REQUIRED WORK
Until you reach the line containing "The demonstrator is", reproduce each line of the listing exactly, please, and include that line as well.
---
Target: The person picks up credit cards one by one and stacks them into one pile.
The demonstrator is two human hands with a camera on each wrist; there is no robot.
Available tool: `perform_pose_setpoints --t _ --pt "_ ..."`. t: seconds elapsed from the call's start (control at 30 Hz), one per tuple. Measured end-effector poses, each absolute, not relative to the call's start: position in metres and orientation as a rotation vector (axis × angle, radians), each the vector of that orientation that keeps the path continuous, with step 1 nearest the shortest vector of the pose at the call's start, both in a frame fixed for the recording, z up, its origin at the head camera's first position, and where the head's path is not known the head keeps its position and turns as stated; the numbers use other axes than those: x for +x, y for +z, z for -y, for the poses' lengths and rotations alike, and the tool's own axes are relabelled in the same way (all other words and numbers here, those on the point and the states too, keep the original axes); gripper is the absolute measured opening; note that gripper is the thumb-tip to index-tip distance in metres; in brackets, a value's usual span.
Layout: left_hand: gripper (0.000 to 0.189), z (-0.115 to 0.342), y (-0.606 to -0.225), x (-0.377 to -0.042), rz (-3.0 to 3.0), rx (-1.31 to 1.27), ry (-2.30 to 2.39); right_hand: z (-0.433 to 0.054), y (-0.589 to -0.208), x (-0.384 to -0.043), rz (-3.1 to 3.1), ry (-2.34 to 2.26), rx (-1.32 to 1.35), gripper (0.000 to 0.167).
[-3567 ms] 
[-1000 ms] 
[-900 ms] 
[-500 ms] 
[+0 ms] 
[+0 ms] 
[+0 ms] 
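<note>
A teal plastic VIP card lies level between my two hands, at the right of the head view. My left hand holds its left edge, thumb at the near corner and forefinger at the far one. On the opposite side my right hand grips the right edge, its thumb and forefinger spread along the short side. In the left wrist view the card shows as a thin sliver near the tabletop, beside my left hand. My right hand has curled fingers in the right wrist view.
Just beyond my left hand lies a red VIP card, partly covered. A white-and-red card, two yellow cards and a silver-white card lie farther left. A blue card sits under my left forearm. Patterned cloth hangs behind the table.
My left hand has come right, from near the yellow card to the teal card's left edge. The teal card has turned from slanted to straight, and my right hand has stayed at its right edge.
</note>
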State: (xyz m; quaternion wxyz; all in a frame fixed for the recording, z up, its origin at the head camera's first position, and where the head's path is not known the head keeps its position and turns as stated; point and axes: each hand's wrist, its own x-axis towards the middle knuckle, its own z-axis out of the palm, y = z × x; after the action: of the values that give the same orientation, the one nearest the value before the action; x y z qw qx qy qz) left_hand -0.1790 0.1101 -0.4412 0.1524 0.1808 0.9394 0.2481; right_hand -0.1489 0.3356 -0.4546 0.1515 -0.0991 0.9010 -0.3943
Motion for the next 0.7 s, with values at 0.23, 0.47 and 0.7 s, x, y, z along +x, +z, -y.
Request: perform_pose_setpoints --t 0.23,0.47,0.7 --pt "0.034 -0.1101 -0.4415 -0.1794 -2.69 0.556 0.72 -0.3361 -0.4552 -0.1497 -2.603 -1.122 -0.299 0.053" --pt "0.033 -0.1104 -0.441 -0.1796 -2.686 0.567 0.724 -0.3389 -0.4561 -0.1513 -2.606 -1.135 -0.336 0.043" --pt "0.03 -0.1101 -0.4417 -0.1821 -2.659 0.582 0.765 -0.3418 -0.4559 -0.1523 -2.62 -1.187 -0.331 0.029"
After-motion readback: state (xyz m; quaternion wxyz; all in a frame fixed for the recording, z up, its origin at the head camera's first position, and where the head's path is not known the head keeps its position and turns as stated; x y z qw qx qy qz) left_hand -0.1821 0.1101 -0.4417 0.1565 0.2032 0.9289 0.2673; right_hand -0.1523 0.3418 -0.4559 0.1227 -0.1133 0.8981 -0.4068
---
WRITTEN SOLUTION
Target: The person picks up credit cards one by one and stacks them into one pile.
The demonstrator is two human hands with a camera on each wrist; there is no robot.

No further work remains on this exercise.